** EXERCISE DESCRIPTION **
Scan the listing for the word "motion" and report every line that contains it.
AVAILABLE DATA: Begin
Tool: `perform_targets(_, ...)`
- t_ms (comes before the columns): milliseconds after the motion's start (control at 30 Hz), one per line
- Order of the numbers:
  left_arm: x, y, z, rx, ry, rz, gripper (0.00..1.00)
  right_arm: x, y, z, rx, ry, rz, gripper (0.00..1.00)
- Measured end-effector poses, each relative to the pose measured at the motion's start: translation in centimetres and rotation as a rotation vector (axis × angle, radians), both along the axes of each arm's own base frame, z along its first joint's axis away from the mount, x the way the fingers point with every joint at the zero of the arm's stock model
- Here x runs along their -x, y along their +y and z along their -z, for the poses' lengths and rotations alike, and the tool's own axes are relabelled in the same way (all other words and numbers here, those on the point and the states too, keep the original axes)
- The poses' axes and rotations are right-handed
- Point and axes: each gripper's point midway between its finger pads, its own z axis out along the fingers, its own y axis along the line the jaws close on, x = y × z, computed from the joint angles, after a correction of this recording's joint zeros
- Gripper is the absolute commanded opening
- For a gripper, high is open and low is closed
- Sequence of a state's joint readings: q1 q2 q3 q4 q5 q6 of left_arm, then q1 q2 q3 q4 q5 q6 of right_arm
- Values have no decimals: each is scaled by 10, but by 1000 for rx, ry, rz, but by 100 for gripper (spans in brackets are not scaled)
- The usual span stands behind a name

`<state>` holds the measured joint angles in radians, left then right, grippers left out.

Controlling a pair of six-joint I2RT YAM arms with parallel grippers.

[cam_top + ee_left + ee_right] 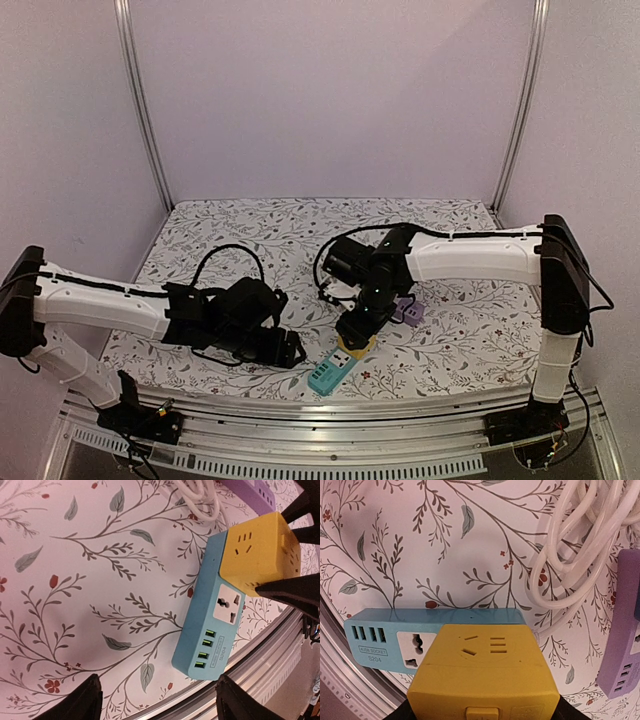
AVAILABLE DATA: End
** RESPONSE TO THIS EXERCISE **
- t_ms (comes before the columns): milliseconds after the motion's start (control at 30 Hz), one per line
- Measured end-effector poses, each relative to the pose measured at the motion's start: translation in centimetres and rotation as a rotation vector (axis × angle, radians), both along the axes of each arm's own base frame, z along its first joint's axis away from the mount, x the way the fingers point with every joint at the zero of the arm's stock model

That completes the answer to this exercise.